Как говорил мне впоследствии, шутя, мой крестник Андрей Григоренко: «Как жаль, что вас не выгнали (подобно Якиру и Красину). Это была политическая ошибка».
Из других украинских националистов я знал Леонида Плюща. О начале нашего знакомства он рассказывает в своих воспоминаниях.
Но встреча, о которой он рассказывает, была не первой, а второй. Первый раз я его видел в доме Григоренко, когда он пришел с вокзала, мрачный, взъерошенный. Его задержали на перроне, забрали в кутузку и обыскали. Мы слушаем, стараемся ободрить. Все мы такие разные: Зинаида Михайловна — чистая русачка и старая коммунистка. Андрей, ее сын. И я, человек, с пяти лет «чокнутый» на церкви. Церковник до мозга костей. Как все-таки сближают людей страдания.
И второй раз, также в доме Григоренко, когда я, по поручению хозяйки, будил его, чтобы завтракать. Никто из нас тогда не думал ни о философских дискуссиях, ни о спорах на религиозные темы, ни о территориальных спорах вековой давности. Думали о нависшей над нашими друзьями опасности. О грядущих страданиях. И увы! Страдания пришли. Назревали страшные и отрадные события.

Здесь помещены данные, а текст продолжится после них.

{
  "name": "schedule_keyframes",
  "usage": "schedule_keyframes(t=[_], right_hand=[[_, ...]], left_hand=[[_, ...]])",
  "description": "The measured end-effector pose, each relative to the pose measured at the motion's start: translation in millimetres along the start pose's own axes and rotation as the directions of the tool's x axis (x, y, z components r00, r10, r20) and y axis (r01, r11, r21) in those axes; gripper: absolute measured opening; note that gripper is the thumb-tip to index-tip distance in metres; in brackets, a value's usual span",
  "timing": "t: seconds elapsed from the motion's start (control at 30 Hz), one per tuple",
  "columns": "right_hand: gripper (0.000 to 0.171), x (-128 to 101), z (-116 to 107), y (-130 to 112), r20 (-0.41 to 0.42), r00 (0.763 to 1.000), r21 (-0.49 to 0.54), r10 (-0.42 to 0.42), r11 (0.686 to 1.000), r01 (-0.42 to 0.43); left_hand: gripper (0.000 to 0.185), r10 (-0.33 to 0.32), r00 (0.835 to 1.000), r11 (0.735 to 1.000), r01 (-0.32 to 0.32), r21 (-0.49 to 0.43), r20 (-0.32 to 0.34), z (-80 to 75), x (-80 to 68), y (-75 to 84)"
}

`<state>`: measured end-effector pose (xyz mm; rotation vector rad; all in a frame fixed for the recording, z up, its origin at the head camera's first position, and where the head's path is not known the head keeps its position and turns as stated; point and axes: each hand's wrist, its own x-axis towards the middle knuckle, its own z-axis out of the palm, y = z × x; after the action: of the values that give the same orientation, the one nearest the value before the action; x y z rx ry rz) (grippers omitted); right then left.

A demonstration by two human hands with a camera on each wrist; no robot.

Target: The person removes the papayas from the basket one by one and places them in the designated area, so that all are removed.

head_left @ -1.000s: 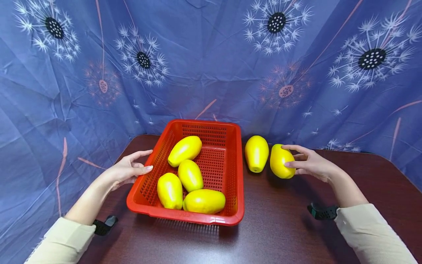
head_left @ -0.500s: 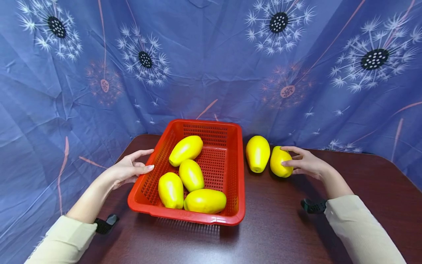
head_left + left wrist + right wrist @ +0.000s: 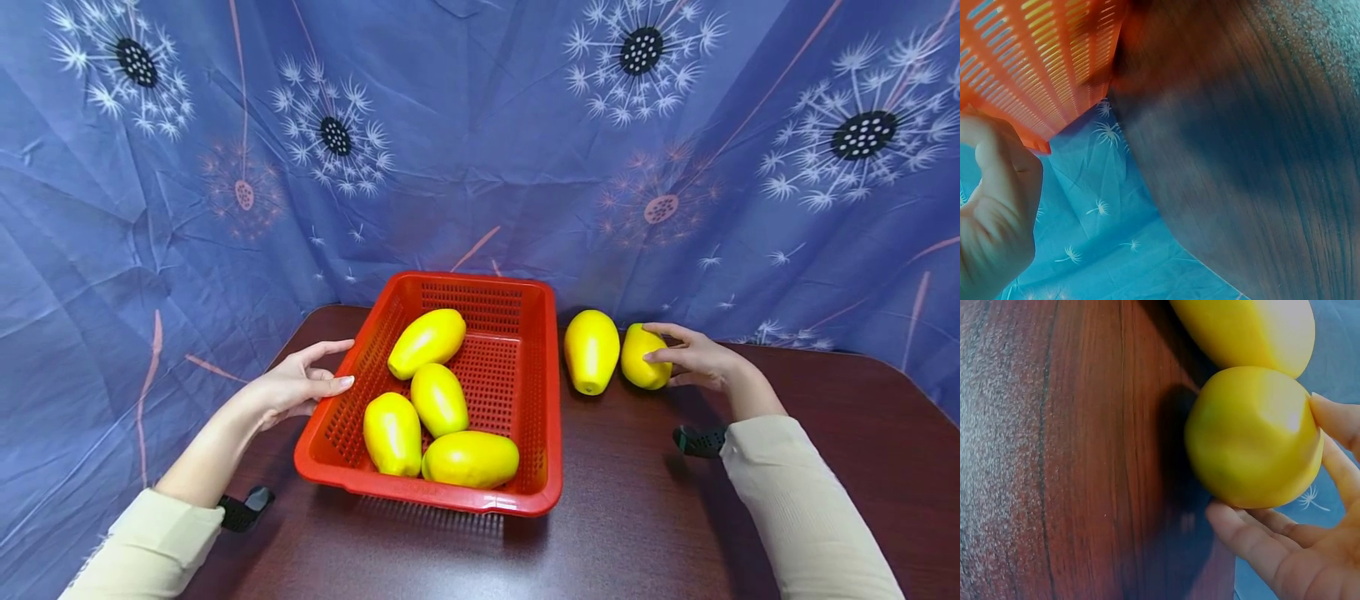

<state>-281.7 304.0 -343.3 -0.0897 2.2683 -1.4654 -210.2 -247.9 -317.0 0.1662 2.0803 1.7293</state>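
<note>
My right hand [image 3: 697,360] sits right of centre in the head view, fingers curled around the far-right yellow fruit [image 3: 645,357], which rests on the dark wooden table [image 3: 637,517] against the blue backdrop. In the right wrist view my fingers [image 3: 1254,540] cup it from below and another fingertip touches its upper right side, so it lies inside my grip, not ahead of it. Its long axis seems to run away from me toward the backdrop, blunt end facing the wrist camera. Immediately to its left lies a second yellow fruit [image 3: 591,350], touching or nearly touching it, and further left the red basket [image 3: 551,450] with four fruits inside. My right hand is far nearer this fruit; my left hand [image 3: 296,387] rests at the basket's left rim, thumb and fingers loosely spread, touching the edge
</note>
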Motion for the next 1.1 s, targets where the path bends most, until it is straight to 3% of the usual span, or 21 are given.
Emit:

Встреча с Вячеславом Чорновилом в мае 1969 года на квартире Петра Григорьевича Григоренко была последним радостным событием в семье Григоренко. Через несколько дней после этой встречи Петр Григорьевич поехал в Ташкент для выступления на суде в защиту крымско-татарских деятелей, а через несколько дней в Москве узнали о его аресте. (Как оказалось, телеграмма, данная Григоренко из Ташкента с просьбой приехать, была фальшивкой, исходящей от КГБ.) Арестовать широко известного человека, генерала, героя Отечественной войны, в Москве не хотели. Известие об аресте генерала произвело на нас впечатление разорвавшейся бомбы. Стало ясно, что наступает новый период репрессий.